Why develop PySpark scripts on your local machine?

Prototyping your jobs on your local machine's IDE is the cheapest and quickest way to work. It has the following advantages:

Seamless process: The script you're writing and testing locally is exactly the script that will end up in the repository. You won't need to copy/paste and transform code from Sagemaker or Glue Studio into GitHub.
Speed: you are able to test your script on a data sample and not the full data hosted in S3 pre-prod. Your local environment is also quicker to start than Glue.
Cost: you are not consuming any AWS resource and compute power while prototyping your job.

Who is this tutorial for?

People who need to prototype Glue jobs. If you just need to explore or analyse data on an ad-hoc basis, you should rather use a notebooking environment like Sagemaker.

Pre-requisites

You should be familiar with Python, Git, and the use of an IDE like PyCharm or VS Code. This guide uses PyCharm.

Windows or Mac

This guide covers Windows and Mac setup. You'll need admin permissions.

Data Platform Access?

You don't need Data Platform access to use the local environment.

Set up instructions for Mac

Install pre-requisites

Java

Spark needs Java. Check if you have Java installed by running java --version in your command prompt. If you do not have Java installed, then go to https://adoptopenjdk.net Select OpenJDK 8 (LTS) & HotSpot Choose x64 OSX version

Python

Check if you have Python3 installed by running python3 --version in your command prompt. If you do not have it, then go to https://www.python.org/downloads/ and install it.

Git

Check if you have Git installed by running git --version in your command prompt. If you do not have it, then get it from https://git-scm.com/book/en/v2/Getting-Started-Installing-Git.

PyCharm

Install the Community free version from https://www.jetbrains.com/pycharm/.
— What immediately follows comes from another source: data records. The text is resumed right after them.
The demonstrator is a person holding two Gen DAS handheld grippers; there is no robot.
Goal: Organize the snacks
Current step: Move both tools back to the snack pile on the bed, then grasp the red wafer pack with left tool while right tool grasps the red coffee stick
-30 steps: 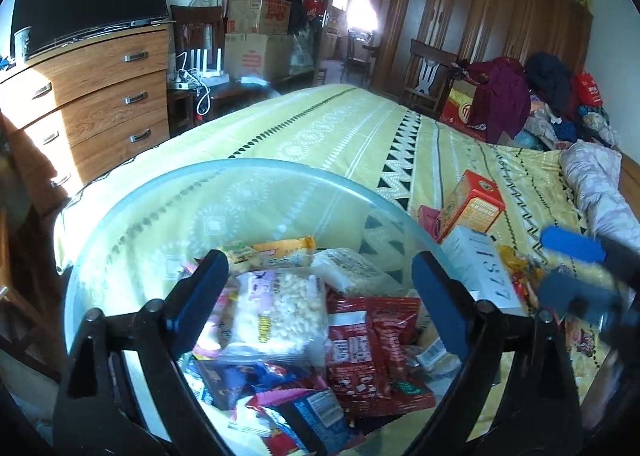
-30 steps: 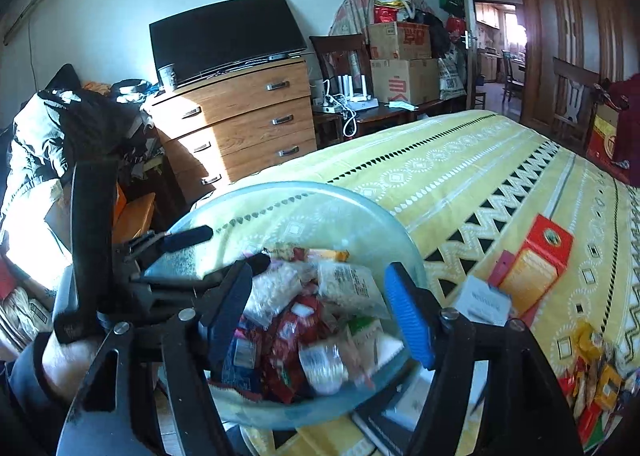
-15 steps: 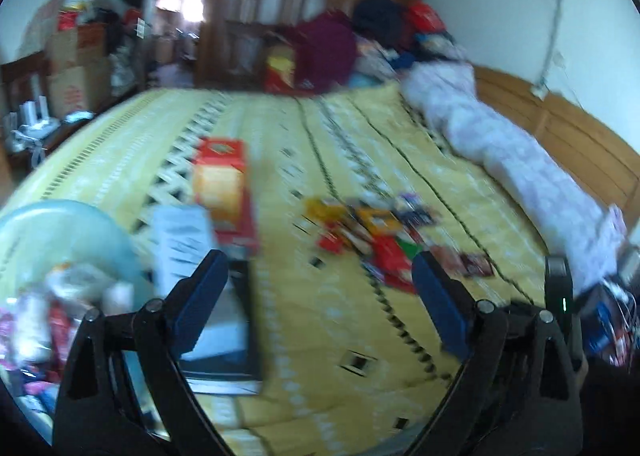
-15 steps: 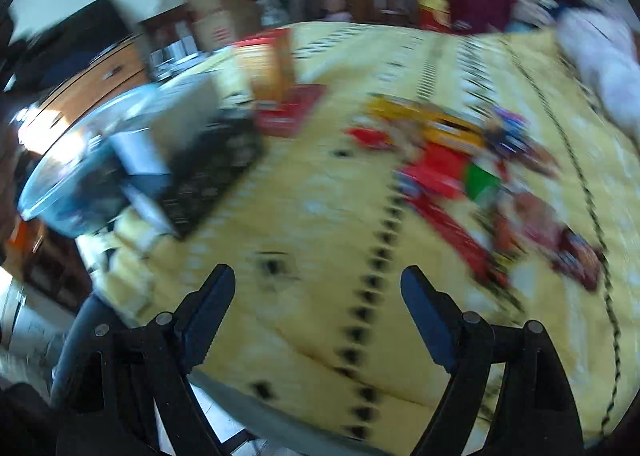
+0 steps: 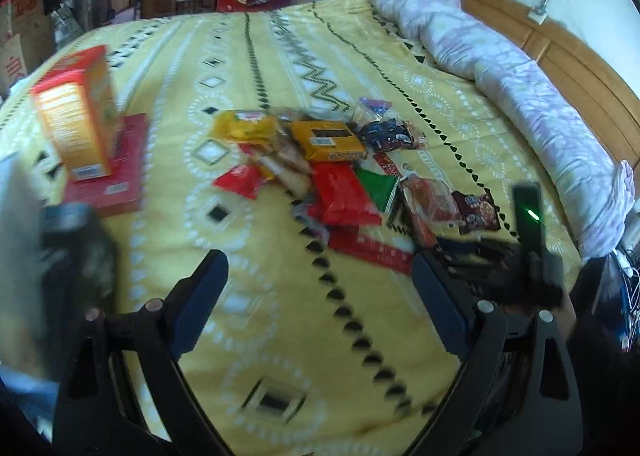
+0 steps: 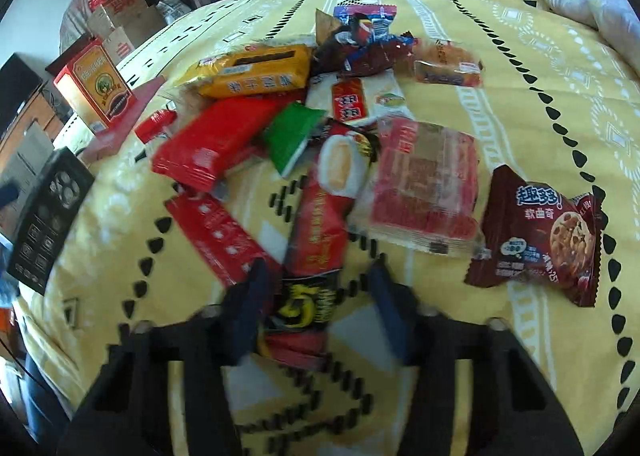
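Right claw [image 6: 316,296] is down low over the near edge of the snack pile [image 6: 340,128] on the bed [image 6: 540,96], jaws narrowed around the black-and-yellow end of a long red packet [image 6: 316,240] — they look like they're closing, but I can't tell for sure if the pads are touching the wrapper yet, it's blurry. To do this grab well I'd say squeeze only that one packet: the red bar [image 6: 216,232] sits right beside the left finger and other wrappers overlap the packet's far end, so lift slowly and straight up so nothing gets dragged along. The packet is thin and crinkly, so probably pinch across the middle of its width, not the sealed tip. Left claw [image 5: 320,296] hangs wide and empty above bare bedspread near the bed's front edge, pointed at the pile — well short of it. The orange box [image 5: 76,120] stands on a flat red box [image 5: 120,172] off toward the left side of the bed.
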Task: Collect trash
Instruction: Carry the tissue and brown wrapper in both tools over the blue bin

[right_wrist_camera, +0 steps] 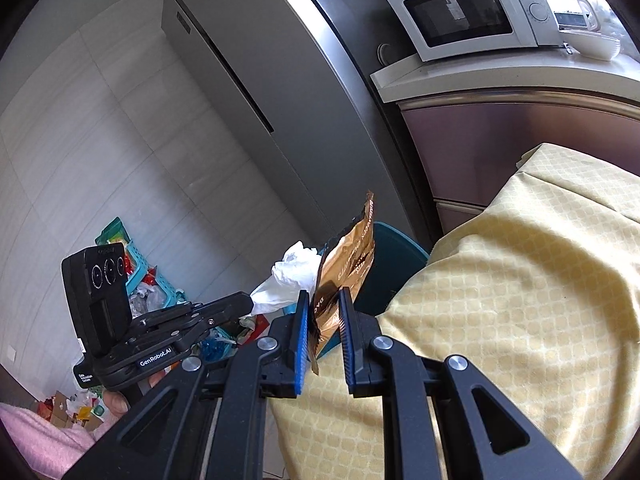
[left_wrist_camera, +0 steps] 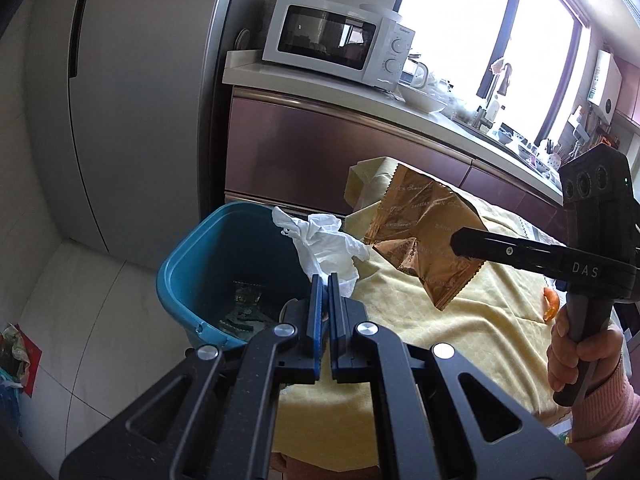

Additional Python packages

For the Data Platform code to run, you need at least the packages boto3, pytest, pyspark and pydeequ. You can install them now by typing in your command line: python3 -m pip install --user boto3 pytest pyspark pydeequ.

Alternatively, these libraries can be installed inside PyCharm as shown below.

Glue libraries

We need these libraries to simulate the Glue environment. Go to the project GitHub page: https://github.com/awslabs/aws-glue-libs and download the code (Code > Download zip). Unzip it and leave it there. We will move it in other step later.

Create the Data Platform local environment using PyCharm

Install the project in PyCharm

Open PyCharm and clone the Data Platform project: https://github.com/LBHackney-IT/Data-Platform.

Alternatively, if you already have the project, pull the latest changes by running git pull in the PyCharm terminal window.

Set the Python interpreter for the project

Open the preferences > Project:Data_platform > Python Interpreter > Click on the setting icon > Add.

In this screen, set the python interpreter to the version you’ve installed.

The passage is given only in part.